L’approvazione della legge regionale sulla
diossina, i monitoraggi dell’Arpa sugli scarichi in atmosfera e
l’inaugurazione dei primi impianti per ridurre il pesantissimo impatto
ambientale del polo siderurgico non sono frutto del caso ma figli della
mobilitazione della città di Taranto, che ha coinvolto positivamente le
istituzioni locali e una parte importante del mondo del lavoro. Non
bisogna, ora, abbassare la guardia ma mantenere alta la tensione sociale
e proseguire in questa direzione. La strada per debellare l’inquinamento
atmosferico di Taranto è ancora lunga.

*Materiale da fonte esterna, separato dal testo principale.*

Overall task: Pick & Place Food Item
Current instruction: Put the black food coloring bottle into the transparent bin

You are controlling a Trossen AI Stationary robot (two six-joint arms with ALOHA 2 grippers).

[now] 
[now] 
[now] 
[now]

Legambiente continuerà la sua
battaglia ‘in nome del popolo inquinato’ come fatto finora e come
testimoniano anche le mille lenzuola della campagna Mal’aria distribuite
nel rione Tamburi un anno fa e portate con tutto il loro carico di
inquinamento a Roma al ministro Stefania Prestigiacomo e al presidente
della Commissione AIA. “Continueremo la nostra vertenza accanto alle
altre associazioni, agli enti locali, all’Arpa, al sindacato - hanno
dichiarato i rappresentanti di Legambiente - per garantire un futuro
pulito ai cittadini di Taranto e una realtà industriale tecnologicamente
avanzata che stia al passo del mercato mondiale dei paesi
industrializzati e garantisca posti di lavoro stabili e al riparo dai
rischi corsi finora”.
ALCUNE DELLE QUESTIONI AFFRONTATE DURANTE
L’INCONTRO CON ILVA
AIA
- Urgenza degli
interventi in discussione nell’ambito della procedura AIA e relativa
accelerazione della tempistica di realizzazione
DIOSSINA
(IMPIANTO DI AGGLOMERAZIONE)
- Rispetto della
tempistica prevista dalla Legge regionale per la riduzione delle
emissioni di diossina in atmosfera che devono rientrare nel limite di
0,4 nanogrammi per metro cubo (ng/m3) entro la fine del 2010
- Realizzazione del
sistema di campionamento in continuo della diossina
PARCHI
MINERALI
- prevedere a breve la
copertura dei parchi minerali per ridurre le emissioni atmosferiche di
polveri
COKERIE
Gli interventi sulle
cokerie dell’Ilva sono fondamentali perché è da qui che vengono emesse
le maggiori quantità di IPA in generale, e di Benzo(a)pirene in
particolare, inquinanti altrettanto pericolosi delle diossine di cui
tanto e giustamente si è parlato soprattutto negli ultimi due anni.
Per ridurre le
emissioni è necessario:
- mettere in pratica
modalità operative ottimali nelle cokerie, primo vero intervento per
limitare le emissioni convogliate e quelle diffuse e fuggitive.
- prevedere un sistema
di controllo dei tempi di distillazione (punto nodale per la riduzione
delle emissioni)
- monitorare le
concentrazioni di zolfo dei gas di cokeria per verificare la loro
effettiva desolforazione
- contenere le
emissioni convogliate e fuggitive entro limiti definiti e misurabili e
non stime
ACCIAIERIE
- realizzare anche per
l’acciaieria 1, dove è attualmente in funzione un impianto a pressione
risalente al 1986 e ormai obsoleto, l’impianto di depolverazione
secondaria appena inaugurato per l’acciaieria 2
- rispettare il limite
per le polveri di 15 microgrammi per metro cubo previsto nelle BAT
ACQUE E SCARICHI
- diminuzione e
razionalizzazione dei consumi idrici
- monitoraggio in
continuo degli scarichi dei diversi impianti prima della loro confluenza
nei canaloni principali e installazione di misuratori di portata.